Your assignment ->
Although the material holds pictures, none belong in the copy; transcribe exactly, and only, the lines from the one with "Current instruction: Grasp" through the end.

Dataset content ->

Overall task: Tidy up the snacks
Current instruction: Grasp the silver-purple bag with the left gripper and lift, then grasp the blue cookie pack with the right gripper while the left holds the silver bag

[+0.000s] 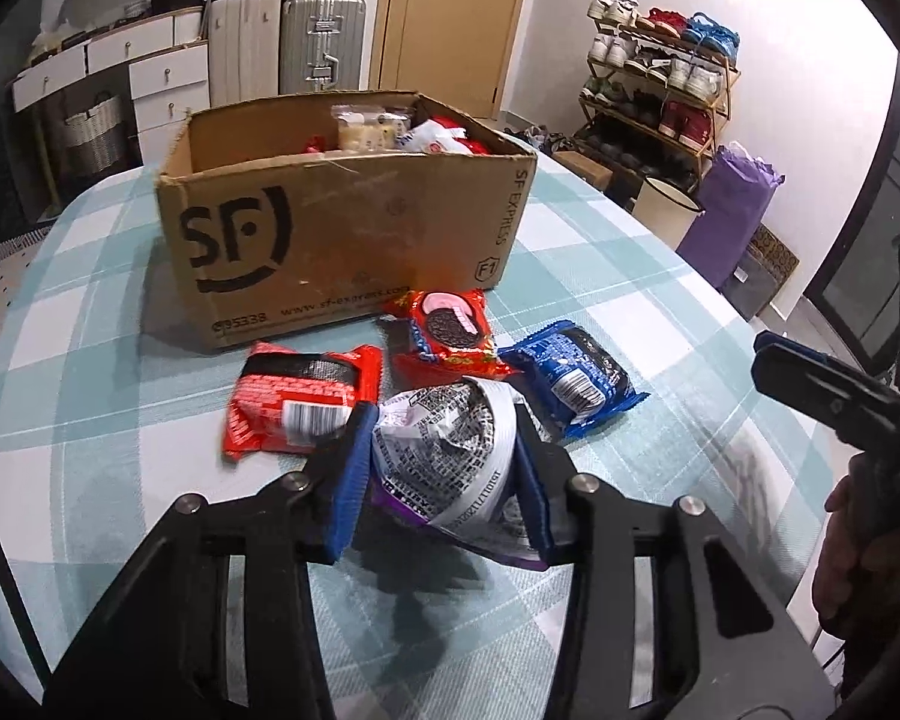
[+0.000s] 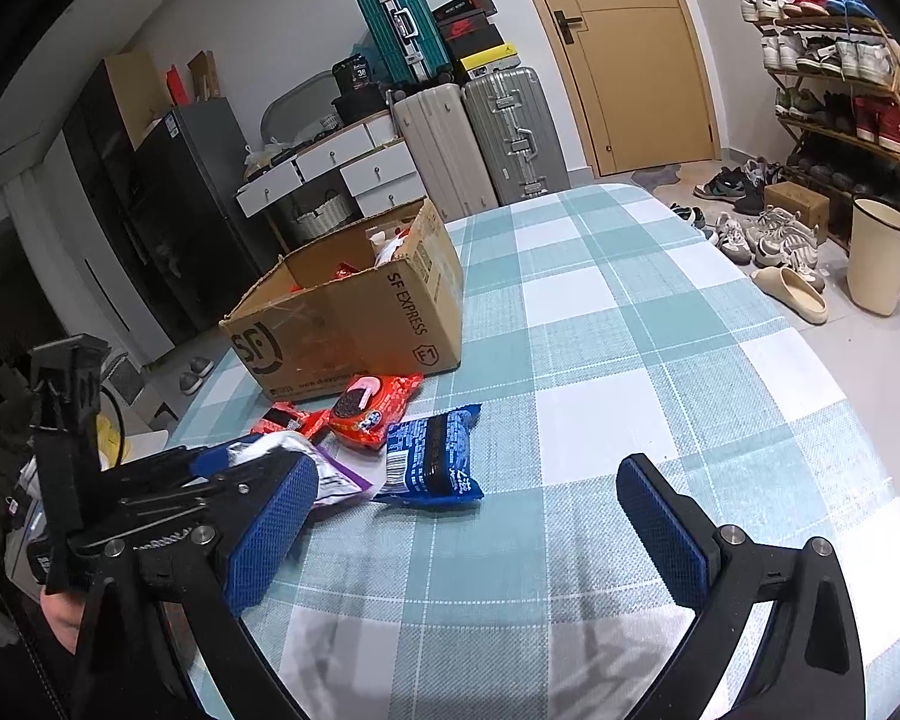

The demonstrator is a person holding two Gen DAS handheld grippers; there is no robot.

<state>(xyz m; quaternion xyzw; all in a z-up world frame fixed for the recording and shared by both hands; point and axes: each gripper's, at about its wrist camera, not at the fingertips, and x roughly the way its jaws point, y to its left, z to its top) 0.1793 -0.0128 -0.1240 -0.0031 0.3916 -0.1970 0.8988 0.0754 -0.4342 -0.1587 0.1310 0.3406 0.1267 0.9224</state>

Completed exercise ->
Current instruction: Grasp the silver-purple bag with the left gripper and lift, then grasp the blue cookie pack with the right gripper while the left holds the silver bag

[+0.000s] 
[+0.000s] 

The demonstrator is a person holding two Gen DAS handheld grippers; there is no robot.

<state>(xyz m; quaternion xyzw; all in a z-up world frame fixed for the recording and shared by both hands; point and axes: each gripper's, at about its wrist camera, not at the fingertips, and x roughly the way its jaws point, y to its left, z to its top) 0.1793 -0.0128 -0.1240 -0.0031 0.3916 -0.1970 0.8988 0.0754 -0.4342 -0.1587 0.1310 0.3406 0.1267 0.9224</state>

This is the complete answer to the exercise.